Euro debuts, opens at 1.17 per dollar

NEW YORK -- The euro officially entered the marketplace on Jan. 1, appearing strong at 1.17 to the dollar.

The new currency, which 11 European nations adopted, was expected to finish at 1.20 to the dollar before the first week of 1999 ends.

Experts agree that the value of the euro against the dollar will be volatile during the coming year, as currency traders test the sustainability of the initial excitement surrounding its debut. The national currencies of the euro countries are now denominations of the euro.

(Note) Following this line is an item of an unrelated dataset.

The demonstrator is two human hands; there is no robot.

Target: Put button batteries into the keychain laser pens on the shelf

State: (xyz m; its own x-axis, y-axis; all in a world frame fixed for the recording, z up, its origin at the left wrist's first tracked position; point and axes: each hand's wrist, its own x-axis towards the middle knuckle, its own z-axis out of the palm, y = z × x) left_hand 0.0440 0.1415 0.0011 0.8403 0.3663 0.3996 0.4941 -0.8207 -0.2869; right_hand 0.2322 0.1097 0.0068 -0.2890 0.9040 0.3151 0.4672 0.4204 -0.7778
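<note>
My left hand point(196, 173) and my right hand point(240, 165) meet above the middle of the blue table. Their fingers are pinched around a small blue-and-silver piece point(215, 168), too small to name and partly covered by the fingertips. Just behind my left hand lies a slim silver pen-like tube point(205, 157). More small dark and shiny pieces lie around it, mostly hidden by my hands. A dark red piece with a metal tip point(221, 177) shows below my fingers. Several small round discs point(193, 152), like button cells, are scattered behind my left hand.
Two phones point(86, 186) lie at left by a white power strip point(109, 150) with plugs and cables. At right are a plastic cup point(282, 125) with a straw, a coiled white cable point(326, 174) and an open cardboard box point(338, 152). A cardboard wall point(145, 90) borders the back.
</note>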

The euro-zone countries and their currencies' fixed value against the euro are:

  • Austria, 13.76 schillings
  • Belgium, 40.33 francs
  • Finland, 5.95 markkaa
  • France, 6.56 francs
  • Germany, 1.96 marks
  • Ireland, 0.79 punt
  • Italy, 1,936.27 lire
  • Luxembourg, 40.34 francs
  • Netherlands, 2.20 guilders
  • Portugal, 200.48 escudos
  • Spain, 166.39 pesetas
  • Euro notes and coins will not appear until Jan. 1, 2002, although payments in euros can now be made by credit/debit cards and traveler's checks.

    From Jan. 1 through July 1, 2002, both the national currencies and the euro will be in circulation; national currencies will cease to exist on July 2, 2002. Businesses in the euro zone can accept payment in national currencies, the euro or both until Jan. 1, 2002, when the acceptance of euros will be come mandatory.